> TASK STATEMENT: For every line of the records below that holds "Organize", add one. Give only the final total.
Start of Block
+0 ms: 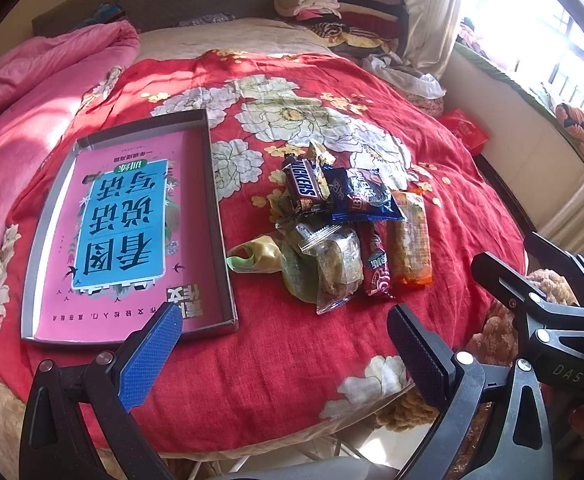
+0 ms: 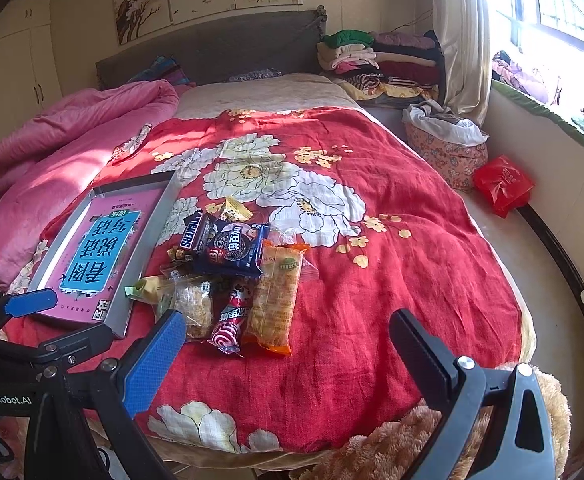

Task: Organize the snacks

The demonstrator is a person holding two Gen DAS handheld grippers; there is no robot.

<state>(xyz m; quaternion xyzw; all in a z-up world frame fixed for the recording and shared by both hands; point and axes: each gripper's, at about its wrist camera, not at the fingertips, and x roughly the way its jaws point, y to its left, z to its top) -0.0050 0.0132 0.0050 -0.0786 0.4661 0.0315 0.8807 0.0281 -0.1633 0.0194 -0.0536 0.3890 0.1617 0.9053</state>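
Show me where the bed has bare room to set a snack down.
The shallow grey box with the pink printed bottom holds nothing. Bare red floral bedspread lies right of the orange wrapped snack, and another strip lies between the pile and the open right gripper. The snack pile around the blue cookie packet is crowded.

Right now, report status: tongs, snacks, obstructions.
Left tongs open, empty. Right tongs open, empty. Snack pile loose on red bedspread, beside box. Nothing blocking.

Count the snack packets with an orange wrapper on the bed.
1: the orange-wrapped packet lies at the right edge of the snack pile on the red floral bedspread. Others may be buried beneath the pile.
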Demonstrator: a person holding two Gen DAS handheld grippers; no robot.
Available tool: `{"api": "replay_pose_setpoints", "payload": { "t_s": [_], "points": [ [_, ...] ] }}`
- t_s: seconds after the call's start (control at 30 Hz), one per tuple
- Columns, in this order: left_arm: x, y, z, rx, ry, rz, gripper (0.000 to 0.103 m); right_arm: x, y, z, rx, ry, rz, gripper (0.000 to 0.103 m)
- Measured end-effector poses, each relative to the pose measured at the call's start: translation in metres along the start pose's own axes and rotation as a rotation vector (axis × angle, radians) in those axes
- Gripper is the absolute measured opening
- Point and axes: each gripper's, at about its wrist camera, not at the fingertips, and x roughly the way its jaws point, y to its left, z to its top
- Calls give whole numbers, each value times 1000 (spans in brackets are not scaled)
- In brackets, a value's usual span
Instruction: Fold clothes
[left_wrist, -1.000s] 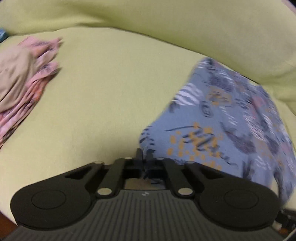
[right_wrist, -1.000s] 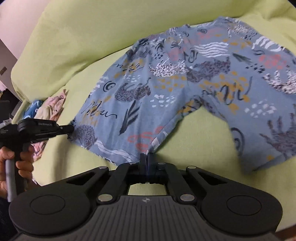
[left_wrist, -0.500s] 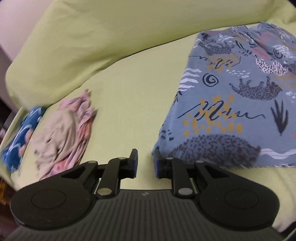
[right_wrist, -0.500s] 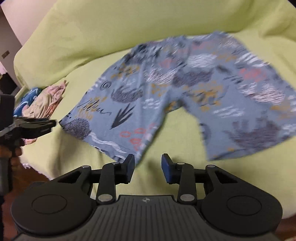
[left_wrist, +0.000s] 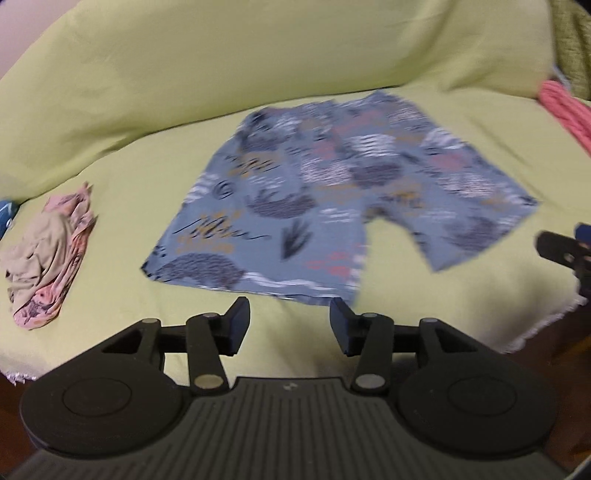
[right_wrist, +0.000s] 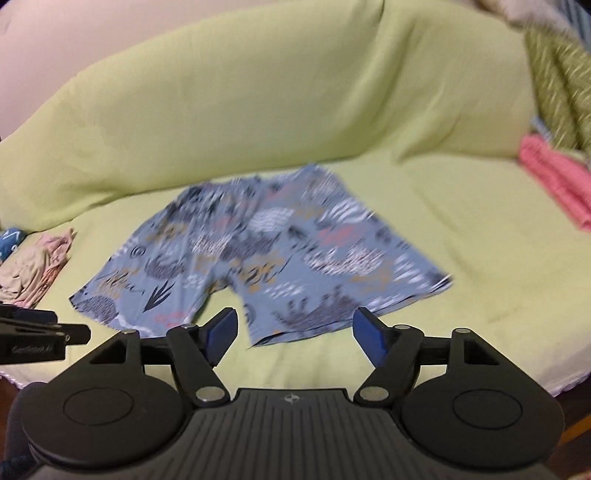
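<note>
The patterned blue shorts (left_wrist: 332, 192) lie spread flat on the green sofa seat (left_wrist: 147, 177), legs toward six o'clock, light and limp, likely best pinched at hem corners or waistband, while the left tool (left_wrist: 289, 325) and right tool (right_wrist: 295, 332) gape apart, empty.

Blue patterned cloth shorts (left_wrist: 332, 199): soft, matt knit. Yellow-green fabric sofa cover (left_wrist: 258, 66): matt, smooth weave, frayed white hem at 4 o'clock. Black plastic left gripper (left_wrist: 288, 325): matt, ribbed body, shiny metal pivot pins. Crumpled pink-beige cloth (left_wrist: 48, 258) at 9 o'clock: thin, matt.
</note>
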Motion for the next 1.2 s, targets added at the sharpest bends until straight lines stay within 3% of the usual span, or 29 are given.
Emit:
{"api": "replay_pose_setpoints", "payload": {
  "t_s": [0.13,0.37,1.2],
  "points": [
    [-28,-14,-6,7,-33,-16,54,-25,-6,-4,6,-31,-17,82],
    [-52,-15,-17,-11,-57,-6,58,-49,-1,-13,-12,-45,-5,86],
    [-72,-1,-38,-45,-90,-40,63,-71,11,-23,-30,-63,-4,91]
  ]
}}
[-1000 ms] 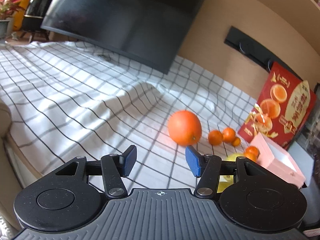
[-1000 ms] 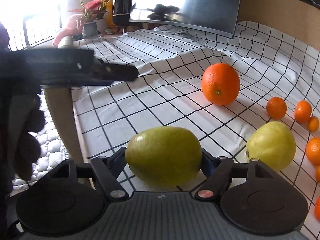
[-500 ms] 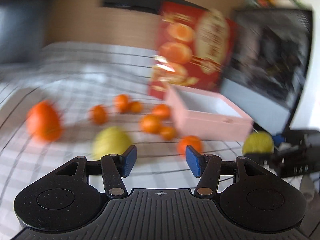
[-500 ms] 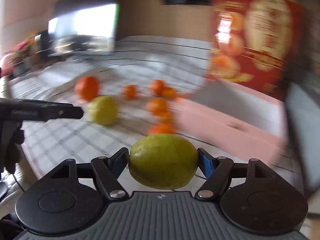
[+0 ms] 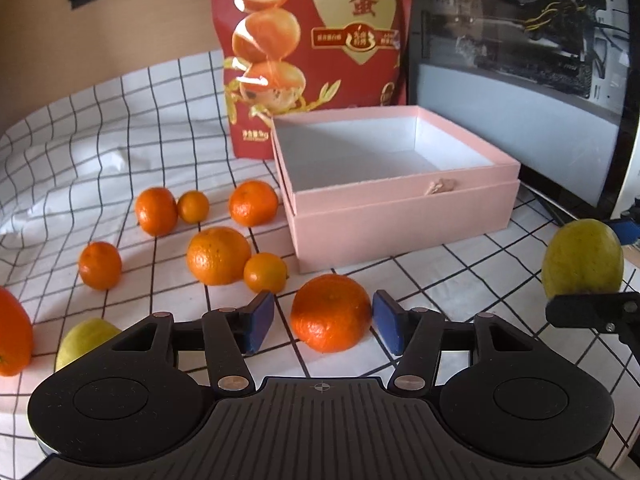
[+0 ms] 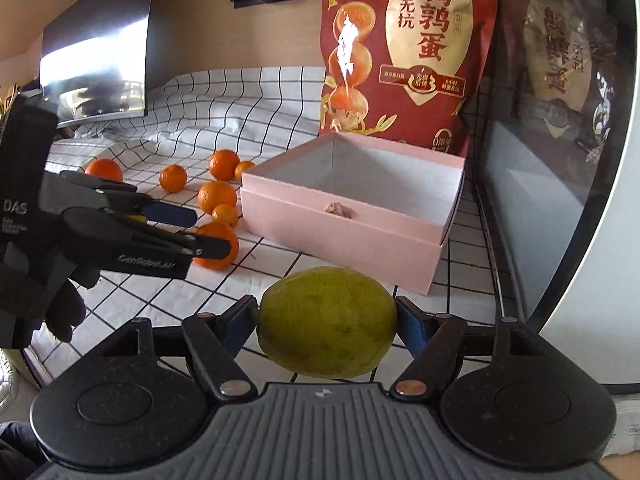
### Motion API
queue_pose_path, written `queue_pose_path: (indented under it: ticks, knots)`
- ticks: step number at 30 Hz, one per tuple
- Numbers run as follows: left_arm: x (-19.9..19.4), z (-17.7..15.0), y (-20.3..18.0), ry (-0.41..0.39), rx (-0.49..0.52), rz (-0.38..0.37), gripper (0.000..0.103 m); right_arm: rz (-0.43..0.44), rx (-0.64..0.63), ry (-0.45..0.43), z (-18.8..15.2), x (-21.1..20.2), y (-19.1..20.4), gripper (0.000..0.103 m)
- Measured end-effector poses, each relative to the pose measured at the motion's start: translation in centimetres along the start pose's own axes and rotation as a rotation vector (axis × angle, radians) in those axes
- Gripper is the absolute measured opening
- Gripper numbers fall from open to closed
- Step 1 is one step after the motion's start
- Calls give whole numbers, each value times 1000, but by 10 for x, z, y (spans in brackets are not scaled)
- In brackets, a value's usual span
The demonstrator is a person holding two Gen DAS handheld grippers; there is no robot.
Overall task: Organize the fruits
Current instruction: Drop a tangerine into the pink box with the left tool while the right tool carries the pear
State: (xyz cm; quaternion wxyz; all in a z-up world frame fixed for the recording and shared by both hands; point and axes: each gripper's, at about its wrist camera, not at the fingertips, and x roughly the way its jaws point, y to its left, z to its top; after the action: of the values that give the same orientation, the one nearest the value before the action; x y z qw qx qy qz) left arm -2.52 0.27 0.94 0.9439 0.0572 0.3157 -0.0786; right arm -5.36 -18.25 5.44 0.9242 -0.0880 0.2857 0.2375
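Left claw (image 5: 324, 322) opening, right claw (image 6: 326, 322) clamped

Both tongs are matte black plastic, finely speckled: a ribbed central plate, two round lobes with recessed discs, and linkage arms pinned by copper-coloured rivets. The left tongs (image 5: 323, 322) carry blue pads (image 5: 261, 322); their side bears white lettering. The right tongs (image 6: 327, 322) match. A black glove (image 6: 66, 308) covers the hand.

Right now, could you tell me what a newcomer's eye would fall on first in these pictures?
Probably the yellow-green lemon clamped in the right gripper, just short of the open pink box. Next, the mandarin on the checked cloth between the opening left gripper pads, untouched. Behind stands a tall red pouch.
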Motion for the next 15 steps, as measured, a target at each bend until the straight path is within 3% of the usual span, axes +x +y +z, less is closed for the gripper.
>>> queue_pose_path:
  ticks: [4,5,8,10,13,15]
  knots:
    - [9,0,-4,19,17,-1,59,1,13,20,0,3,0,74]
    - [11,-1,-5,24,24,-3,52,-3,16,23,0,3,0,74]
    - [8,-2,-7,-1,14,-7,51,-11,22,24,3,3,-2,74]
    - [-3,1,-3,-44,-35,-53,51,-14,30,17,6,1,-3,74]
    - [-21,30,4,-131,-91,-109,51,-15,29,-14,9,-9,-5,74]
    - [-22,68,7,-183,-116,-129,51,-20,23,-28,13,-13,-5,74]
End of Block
> OUTPUT OF THE EXERCISE: 2